• **WORK REQUEST**: Please write out all the entries exactly, without the pictures.

Data items:
###

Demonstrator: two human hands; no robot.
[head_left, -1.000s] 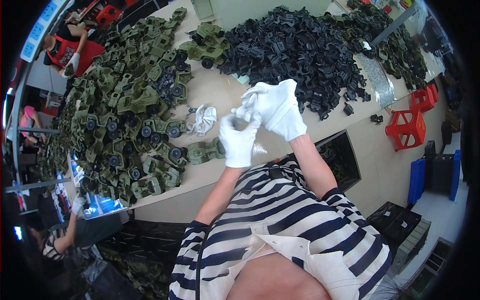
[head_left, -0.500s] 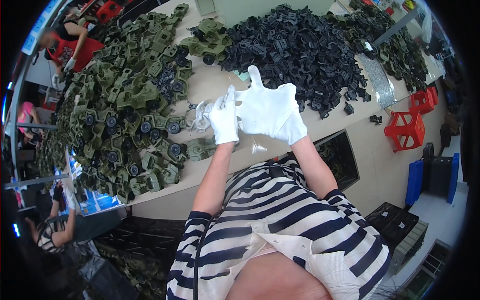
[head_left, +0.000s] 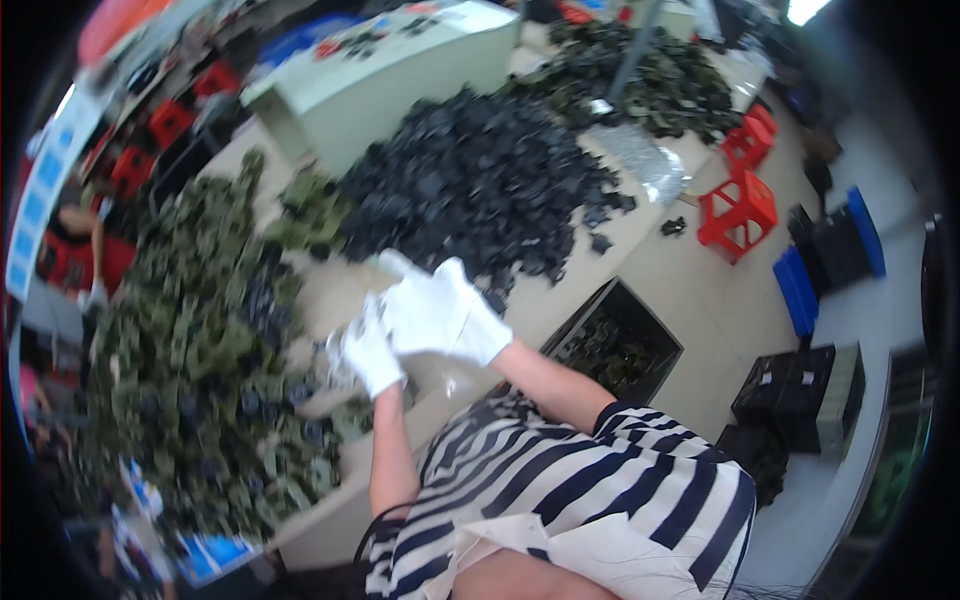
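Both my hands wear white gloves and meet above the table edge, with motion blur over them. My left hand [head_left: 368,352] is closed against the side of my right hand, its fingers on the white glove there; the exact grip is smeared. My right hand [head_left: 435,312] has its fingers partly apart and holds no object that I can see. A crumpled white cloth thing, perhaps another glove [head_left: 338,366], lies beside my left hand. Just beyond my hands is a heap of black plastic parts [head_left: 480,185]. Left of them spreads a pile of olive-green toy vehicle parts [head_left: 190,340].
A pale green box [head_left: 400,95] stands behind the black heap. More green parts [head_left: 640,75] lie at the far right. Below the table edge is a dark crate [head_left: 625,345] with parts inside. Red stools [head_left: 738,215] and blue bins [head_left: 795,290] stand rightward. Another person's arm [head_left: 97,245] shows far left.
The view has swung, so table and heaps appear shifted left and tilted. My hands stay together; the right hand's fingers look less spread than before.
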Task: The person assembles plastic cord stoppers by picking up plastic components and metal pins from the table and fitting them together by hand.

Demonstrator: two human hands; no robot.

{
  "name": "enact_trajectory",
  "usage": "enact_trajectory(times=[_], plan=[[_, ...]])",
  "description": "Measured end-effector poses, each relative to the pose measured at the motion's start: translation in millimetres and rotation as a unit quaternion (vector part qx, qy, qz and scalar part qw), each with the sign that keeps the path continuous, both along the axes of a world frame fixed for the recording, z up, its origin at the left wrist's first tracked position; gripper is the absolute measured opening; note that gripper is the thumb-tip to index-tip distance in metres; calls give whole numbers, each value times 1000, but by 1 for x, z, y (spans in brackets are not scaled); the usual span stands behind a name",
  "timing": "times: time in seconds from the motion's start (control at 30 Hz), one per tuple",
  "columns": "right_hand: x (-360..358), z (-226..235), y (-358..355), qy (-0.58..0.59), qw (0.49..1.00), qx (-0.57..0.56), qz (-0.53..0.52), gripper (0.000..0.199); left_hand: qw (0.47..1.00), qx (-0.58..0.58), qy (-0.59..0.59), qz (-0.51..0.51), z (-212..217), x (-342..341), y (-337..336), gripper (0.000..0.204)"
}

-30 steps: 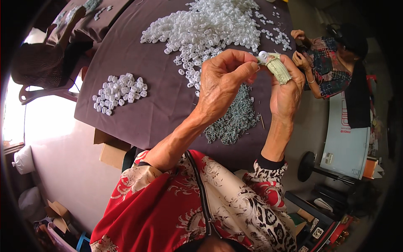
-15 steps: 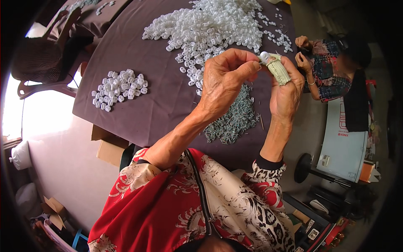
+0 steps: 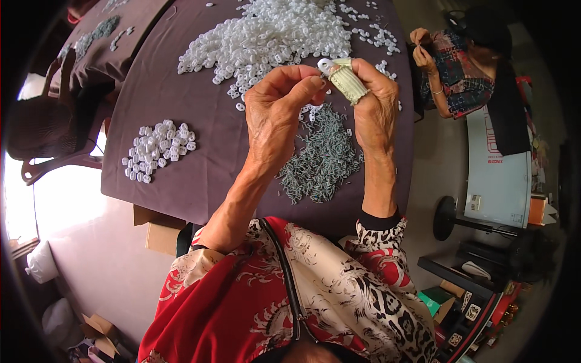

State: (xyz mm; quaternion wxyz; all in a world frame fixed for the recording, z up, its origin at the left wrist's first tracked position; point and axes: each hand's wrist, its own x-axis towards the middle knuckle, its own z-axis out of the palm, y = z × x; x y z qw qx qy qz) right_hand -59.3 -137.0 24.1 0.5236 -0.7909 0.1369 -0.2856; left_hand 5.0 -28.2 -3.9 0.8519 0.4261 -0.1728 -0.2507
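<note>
Above the table, my right hand [image 3: 376,112] grips a small white plastic piece [image 3: 325,64] with a hole in it. A pale green ribbed cloth sleeve [image 3: 347,83] covers a digit of that hand, right beside the piece. My left hand [image 3: 275,109] is closed in a pinch close to the piece; whatever lies between its fingertips is too small to make out. Beneath the hands lies a heap of tiny grey-green metal-looking bits [image 3: 321,160]. Beyond them spreads a large pile of white plastic pieces [image 3: 272,36], and a smaller pile of white pieces [image 3: 158,149] sits on the left.
A dark purple cloth covers the table [image 3: 200,103]. At the right edge sits another person [image 3: 463,72], hands raised. A second person [image 3: 48,121] is at another table on the left. Cardboard boxes [image 3: 162,237] stand by the near table edge.
Both hands have shifted left and slightly nearer, with the white piece still in the right. The view has moved a little. Near the piece, the left fingers remain pinched.
</note>
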Motion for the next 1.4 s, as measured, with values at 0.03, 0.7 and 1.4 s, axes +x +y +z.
enact_trajectory(times=[0.03,0.7,1.4], plan=[[1,0,-1,-6,1000,-1,10,15,1000,-2,0,5,0,1,1,14],[-5,3,-3,40,996,-73,23,16,996,67,-30,-40,-8,4,1,17],[-4,0,-18,61,980,-147,117,22,997,33,36,-66,-6,12,8,17]])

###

• **SOLUTION FOR THIS EXERCISE**:
Demonstrator: two human hands; no robot.
[head_left, -1.000s] 
[head_left, -0.500s] 
[head_left, +0.000s] 
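Both my hands wear white gloves and meet above the table edge, with motion blur over them. My left hand [head_left: 368,352] is closed against the side of my right hand, its fingers on the white glove there; the exact grip is smeared. My right hand [head_left: 435,312] has its fingers partly apart and holds no object that I can see. A crumpled white cloth thing, perhaps another glove [head_left: 338,366], lies beside my left hand. Just beyond my hands is a heap of black plastic parts [head_left: 480,185]. Left of them spreads a pile of olive-green toy vehicle parts [head_left: 190,340].
A pale green box [head_left: 400,95] stands behind the black heap. More green parts [head_left: 640,75] lie at the far right. Below the table edge is a dark crate [head_left: 625,345] with parts inside. Red stools [head_left: 738,215] and blue bins [head_left: 795,290] stand rightward. Another person's arm [head_left: 97,245] shows far left.
The view has swung, so table and heaps appear shifted left and tilted. My hands stay together; the right hand's fingers look less spread than before.
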Task: The person assembles plastic cord stoppers by picking up plastic components and metal pins from the table and fitting them together by hand.

Demonstrator: two human hands; no robot.

{
  "name": "enact_trajectory",
  "usage": "enact_trajectory(times=[_], plan=[[_, ...]])",
  "description": "Measured end-effector poses, each relative to the pose measured at the motion's start: translation in millimetres and rotation as a unit quaternion (vector part qx, qy, qz and scalar part qw), each with the sign that keeps the path continuous, both along the axes of a world frame fixed for the recording, z up, its origin at the left wrist's first tracked position; gripper is the absolute measured opening; note that gripper is the thumb-tip to index-tip distance in metres; calls give whole numbers, each value times 1000, but by 1 for x, z, y (spans in brackets are not scaled); the usual span stands behind a name",
  "timing": "times: time in seconds from the motion's start (control at 30 Hz), one per tuple",
  "columns": "right_hand: x (-360..358), z (-226..235), y (-358..355), qy (-0.58..0.59), qw (0.49..1.00), qx (-0.57..0.56), qz (-0.53..0.52), gripper (0.000..0.199); left_hand: qw (0.47..1.00), qx (-0.58..0.58), qy (-0.59..0.59), qz (-0.51..0.51), z (-212..217), x (-342..341), y (-337..336), gripper (0.000..0.204)"
}

-30 steps: 
-15 steps: 
+0 steps: 

State: (xyz mm; quaternion wxyz; all in a world frame fixed for the recording, z up, its origin at the left wrist's first tracked position; point and axes: each hand's wrist, its own x-axis towards the middle knuckle, its own z-axis out of the palm, y = z × x; x y z qw qx qy qz) right_hand -59.3 -137.0 24.1 0.5236 -0.7909 0.1369 -0.2856; left_hand 5.0 -28.2 -3.9 0.8519 0.4261 -0.1728 -0.2507
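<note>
Above the table, my right hand [image 3: 376,112] grips a small white plastic piece [image 3: 325,64] with a hole in it. A pale green ribbed cloth sleeve [image 3: 347,83] covers a digit of that hand, right beside the piece. My left hand [image 3: 275,109] is closed in a pinch close to the piece; whatever lies between its fingertips is too small to make out. Beneath the hands lies a heap of tiny grey-green metal-looking bits [image 3: 321,160]. Beyond them spreads a large pile of white plastic pieces [image 3: 272,36], and a smaller pile of white pieces [image 3: 158,149] sits on the left.
A dark purple cloth covers the table [image 3: 200,103]. At the right edge sits another person [image 3: 463,72], hands raised. A second person [image 3: 48,121] is at another table on the left. Cardboard boxes [image 3: 162,237] stand by the near table edge.
Both hands have shifted left and slightly nearer, with the white piece still in the right. The view has moved a little. Near the piece, the left fingers remain pinched.
</note>
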Motion for the next 1.4 s, as measured, with values at 0.03, 0.7 and 1.4 s, axes +x +y +z.
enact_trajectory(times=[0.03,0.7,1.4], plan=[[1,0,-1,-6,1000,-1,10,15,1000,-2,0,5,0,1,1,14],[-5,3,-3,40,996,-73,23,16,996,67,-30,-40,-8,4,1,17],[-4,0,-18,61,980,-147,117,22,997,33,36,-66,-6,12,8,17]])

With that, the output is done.